You know what it feels like. You dread going to work. You feel tired all the time. You get upset about little things like people not saying hello to you in the morning.
You’re far too busy and overloaded to get the job done right, so you’re just phoning it in. You find it hard to focus. You stare into space a lot.
You used to love your job and you worked very hard at it. Now it seems like work never ends. It’s all-consuming. You no longer have time for former friendships and hobbies.
You feel like you no longer care about anything anymore.
All you want to do is escape.
And you hate it.
Welcome to Burnout
What is burnout, anyway? Here’s my definition:
Burnout is what happens after a period when your energy expenditure has been consistently greater than your ability to recover, draining your reserves to the point where you have no energy left.
That is, you’ve been draining the tank for too long and now you’re running on empty.
Now if you’re well and truly burned out, the only option left to you is this:
Because burning out is a natural self-protective mechanism that triggers when you’ve gone too long without respecting your own need to recover. Your mind and body are forcing you to rest so that you won’t kill yourself.
This is why, as usual, the popular motivational slogans are wrong.
It’s popular to tell people to push through the pain when they’re tired and to use willpower to force things.
But this is a stupid approach.
If you’ve been reading my blog, by now you know not to attempt to force things.
Because such an approach will only make things worse.
Our Four Energy Systems
If you haven’t reached the point of burnout yet (but feel like you’re on your way there), there’s hope. You can make life better and more survivable by building recovery into your life.
To understand how, first you need to understand our four main energy systems: the physical, emotional, mental, and spiritual.
All four of these can be drained and restored.
Physical energy is easy to understand.
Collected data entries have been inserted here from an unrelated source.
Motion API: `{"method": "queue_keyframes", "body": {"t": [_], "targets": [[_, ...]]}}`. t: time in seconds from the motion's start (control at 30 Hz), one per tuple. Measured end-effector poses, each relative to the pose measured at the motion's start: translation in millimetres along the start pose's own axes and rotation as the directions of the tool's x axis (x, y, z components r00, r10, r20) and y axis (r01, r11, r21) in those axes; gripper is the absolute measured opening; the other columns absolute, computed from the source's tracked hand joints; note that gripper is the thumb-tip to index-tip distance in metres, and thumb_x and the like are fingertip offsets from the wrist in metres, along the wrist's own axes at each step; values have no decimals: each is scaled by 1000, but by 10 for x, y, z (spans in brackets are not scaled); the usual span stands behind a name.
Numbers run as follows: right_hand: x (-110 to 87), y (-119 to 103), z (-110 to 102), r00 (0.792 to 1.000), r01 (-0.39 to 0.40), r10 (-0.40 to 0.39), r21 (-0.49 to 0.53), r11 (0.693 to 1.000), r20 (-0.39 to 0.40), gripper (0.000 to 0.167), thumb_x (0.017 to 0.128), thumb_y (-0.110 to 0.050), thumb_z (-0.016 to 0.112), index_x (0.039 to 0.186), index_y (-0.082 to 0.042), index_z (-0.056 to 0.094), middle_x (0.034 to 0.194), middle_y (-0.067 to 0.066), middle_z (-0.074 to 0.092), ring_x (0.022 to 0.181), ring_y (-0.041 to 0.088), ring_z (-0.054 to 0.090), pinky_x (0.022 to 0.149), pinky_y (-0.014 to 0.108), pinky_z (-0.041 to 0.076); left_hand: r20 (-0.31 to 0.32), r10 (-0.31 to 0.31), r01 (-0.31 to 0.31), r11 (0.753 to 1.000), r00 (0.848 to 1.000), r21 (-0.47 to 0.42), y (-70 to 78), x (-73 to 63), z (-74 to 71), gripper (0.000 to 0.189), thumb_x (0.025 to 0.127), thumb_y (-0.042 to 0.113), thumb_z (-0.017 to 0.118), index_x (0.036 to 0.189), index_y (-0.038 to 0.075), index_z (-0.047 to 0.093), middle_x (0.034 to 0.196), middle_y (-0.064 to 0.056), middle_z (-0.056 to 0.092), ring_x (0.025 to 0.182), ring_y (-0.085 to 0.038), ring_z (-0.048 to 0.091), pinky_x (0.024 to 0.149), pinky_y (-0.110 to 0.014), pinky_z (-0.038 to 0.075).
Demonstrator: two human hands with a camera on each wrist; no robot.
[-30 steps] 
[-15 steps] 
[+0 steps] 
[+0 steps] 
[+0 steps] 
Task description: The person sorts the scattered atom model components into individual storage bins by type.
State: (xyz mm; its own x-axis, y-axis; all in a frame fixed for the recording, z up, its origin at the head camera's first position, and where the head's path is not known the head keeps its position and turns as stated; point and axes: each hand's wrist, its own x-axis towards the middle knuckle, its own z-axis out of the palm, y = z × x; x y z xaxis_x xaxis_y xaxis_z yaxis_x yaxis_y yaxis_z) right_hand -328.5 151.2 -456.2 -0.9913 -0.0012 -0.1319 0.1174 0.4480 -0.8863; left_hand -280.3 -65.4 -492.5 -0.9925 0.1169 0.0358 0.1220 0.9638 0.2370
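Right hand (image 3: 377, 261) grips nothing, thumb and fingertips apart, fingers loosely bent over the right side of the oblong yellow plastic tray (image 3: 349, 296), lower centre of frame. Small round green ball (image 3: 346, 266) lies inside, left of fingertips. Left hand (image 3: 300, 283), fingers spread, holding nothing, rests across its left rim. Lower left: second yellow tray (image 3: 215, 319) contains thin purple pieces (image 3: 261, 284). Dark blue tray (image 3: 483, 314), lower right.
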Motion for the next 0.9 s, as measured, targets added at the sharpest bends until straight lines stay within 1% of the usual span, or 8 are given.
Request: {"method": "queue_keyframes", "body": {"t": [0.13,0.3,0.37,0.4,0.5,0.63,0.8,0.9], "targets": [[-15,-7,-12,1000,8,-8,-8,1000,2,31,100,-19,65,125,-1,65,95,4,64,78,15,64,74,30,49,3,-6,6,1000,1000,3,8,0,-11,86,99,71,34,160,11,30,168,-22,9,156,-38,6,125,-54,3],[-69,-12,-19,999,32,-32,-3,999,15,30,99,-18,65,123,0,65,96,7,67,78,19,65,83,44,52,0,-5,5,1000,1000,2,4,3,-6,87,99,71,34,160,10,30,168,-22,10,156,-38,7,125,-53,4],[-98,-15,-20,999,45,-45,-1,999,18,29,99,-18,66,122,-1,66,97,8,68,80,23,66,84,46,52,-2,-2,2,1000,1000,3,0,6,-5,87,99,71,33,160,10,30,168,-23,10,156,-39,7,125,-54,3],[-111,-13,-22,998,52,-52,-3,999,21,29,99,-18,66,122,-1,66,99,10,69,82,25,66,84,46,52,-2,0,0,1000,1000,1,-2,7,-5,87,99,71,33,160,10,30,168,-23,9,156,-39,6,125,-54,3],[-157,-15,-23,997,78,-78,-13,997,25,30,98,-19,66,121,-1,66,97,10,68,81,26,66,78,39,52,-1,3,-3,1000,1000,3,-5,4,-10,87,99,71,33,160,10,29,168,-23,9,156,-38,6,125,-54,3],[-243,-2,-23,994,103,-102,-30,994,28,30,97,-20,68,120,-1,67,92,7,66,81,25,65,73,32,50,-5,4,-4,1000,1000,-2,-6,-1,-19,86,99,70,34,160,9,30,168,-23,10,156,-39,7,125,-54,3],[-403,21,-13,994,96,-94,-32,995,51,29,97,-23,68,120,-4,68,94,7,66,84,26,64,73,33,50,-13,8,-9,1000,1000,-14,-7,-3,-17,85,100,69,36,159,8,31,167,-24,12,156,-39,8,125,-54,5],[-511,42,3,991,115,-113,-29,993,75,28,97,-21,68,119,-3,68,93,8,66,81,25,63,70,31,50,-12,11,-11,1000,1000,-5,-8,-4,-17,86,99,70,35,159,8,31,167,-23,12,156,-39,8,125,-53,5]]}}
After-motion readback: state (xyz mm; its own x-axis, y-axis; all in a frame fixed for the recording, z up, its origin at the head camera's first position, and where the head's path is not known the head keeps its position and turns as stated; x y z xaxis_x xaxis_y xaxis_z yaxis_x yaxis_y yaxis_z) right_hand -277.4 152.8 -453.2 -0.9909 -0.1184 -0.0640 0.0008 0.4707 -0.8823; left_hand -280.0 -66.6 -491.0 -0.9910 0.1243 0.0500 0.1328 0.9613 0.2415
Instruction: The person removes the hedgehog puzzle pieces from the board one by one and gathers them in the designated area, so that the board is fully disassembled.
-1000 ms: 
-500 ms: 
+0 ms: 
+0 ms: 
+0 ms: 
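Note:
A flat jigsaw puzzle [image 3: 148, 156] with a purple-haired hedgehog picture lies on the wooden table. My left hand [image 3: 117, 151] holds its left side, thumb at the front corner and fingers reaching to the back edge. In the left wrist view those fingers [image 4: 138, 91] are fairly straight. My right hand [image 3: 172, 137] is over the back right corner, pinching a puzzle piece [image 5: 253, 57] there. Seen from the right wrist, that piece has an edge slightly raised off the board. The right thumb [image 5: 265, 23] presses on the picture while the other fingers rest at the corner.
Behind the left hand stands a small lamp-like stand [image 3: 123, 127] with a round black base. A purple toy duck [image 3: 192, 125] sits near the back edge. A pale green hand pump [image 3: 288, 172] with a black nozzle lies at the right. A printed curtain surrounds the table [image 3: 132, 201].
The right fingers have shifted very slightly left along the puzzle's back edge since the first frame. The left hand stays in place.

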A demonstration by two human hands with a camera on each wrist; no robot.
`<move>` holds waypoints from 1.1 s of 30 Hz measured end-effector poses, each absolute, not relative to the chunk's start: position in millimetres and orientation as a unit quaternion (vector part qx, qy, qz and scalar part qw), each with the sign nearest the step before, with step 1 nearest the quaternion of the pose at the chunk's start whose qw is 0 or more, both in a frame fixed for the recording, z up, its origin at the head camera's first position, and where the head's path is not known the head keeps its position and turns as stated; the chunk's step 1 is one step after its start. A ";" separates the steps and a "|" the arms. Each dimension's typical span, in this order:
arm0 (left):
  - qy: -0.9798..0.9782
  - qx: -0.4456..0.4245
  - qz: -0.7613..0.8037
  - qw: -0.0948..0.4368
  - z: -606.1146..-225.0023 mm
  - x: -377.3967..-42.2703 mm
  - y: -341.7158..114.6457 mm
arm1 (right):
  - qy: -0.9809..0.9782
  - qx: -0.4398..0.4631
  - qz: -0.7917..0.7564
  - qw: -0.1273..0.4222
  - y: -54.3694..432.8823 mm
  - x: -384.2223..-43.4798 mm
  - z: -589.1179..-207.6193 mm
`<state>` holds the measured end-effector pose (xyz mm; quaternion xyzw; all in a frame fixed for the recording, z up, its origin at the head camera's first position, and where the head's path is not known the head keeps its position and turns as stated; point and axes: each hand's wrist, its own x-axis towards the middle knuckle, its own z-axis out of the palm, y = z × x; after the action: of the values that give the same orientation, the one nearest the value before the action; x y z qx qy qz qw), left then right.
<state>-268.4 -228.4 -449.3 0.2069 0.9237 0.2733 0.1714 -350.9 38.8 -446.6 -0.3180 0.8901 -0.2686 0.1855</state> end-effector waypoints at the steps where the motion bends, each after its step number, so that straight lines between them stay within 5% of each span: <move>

When your muscles are tired, they’re tired. When you’ve been labouring too long without a break or had too many sleepless nights, you naturally end up physically exhausted.
Emotional energy is generally drained by other people. Drama, catfights, accusations, pettiness, jealousy, backstabbing, mutiny — all of these drain you emotionally.
The frustrations of everyday life can also take a toll. If you live in crowded, noisy, filthy surroundings, all of those can bleed your emotional resources too.
Mental energy is expended when you work on intellectually demanding tasks. Writing, analysis, or coursework can all take it out of you.
And finally there’s spiritual energy. By this I don’t refer to anything religious but rather to the strength of your spirit, motivation, and morale: once you start asking yourself what the hell you’re doing all this for, that’s a sure sign your spirit has been drained.
So what drains spiritual energy? You can probably guess: politics, cynicism, disrespect, incompetence, ungratefulness.
The Art of Recovery
Once you understand how all four of our energy systems can be drained, it becomes easy to see the importance of building recovery into your life — and more importantly, how your energy can be restored.
Because you must be able to restore yourself in each of these four areas in order to do your best work sustainably without burning out.
Physical recovery is straightforward enough: you need to sleep. Take naps and impose strict sleeping hours if you have to. A good massage can also help a great deal, and hard exercise will also increase your physical capacity.
Mental recovery can be as simple as giving your mind a break and just staring into space for a while. Many people already do this instinctively. Absorbing meditative tasks like crafting or colouring can help too, and meditation itself is a wonderful restorative for the mind.
Don’t try to recover with “mindless” media like Twitter or TV, though. That keeps your mind stimulated, keeping you from resting. What you want instead is to simply let your mind be quiet for a while.
Emotional recovery means spending time with people who actually matter to you. Text them throughout the day, and encourage them to text you without requiring either side to reply immediately (people are busy after all). Set up appointments to hang out and put them in your calendar, even if this means booking people several weeks in advance.
In the meantime, try something as simple as visualizing a long 30-second hug from someone who matters to you. That can give you a boost too.
And finally we have spiritual recovery. This means actively trying to rediscover meaning and purpose in your life. Think about the people you serve and how your work makes a difference to them. Think about the family you care about and support. Volunteer. Engage in a hobby and make time to do things that are personally meaningful to you; an hour or so twice a week is enough to make a difference.
Take Tiny Breaks
Recovery doesn’t have to take a long time. It certainly shouldn’t feel like a chore.
That’s why many of these suggestions can be incorporated into tiny breaks between your work sessions, or your lunch break, or bathroom breaks, or your commute, or after you wake up and before you go to bed.
Try it out and feel the difference.
Because on the whole, a lifestyle incorporating frequent breaks to rest your body, mind, and spirit will be more productive and sustainable than a lifestyle based around forcing yourself to work as hard as you can for as long as you can.
Listen to what your heart, mind, and body are telling you, and ignore the fashionable willpower “gurus” of the world.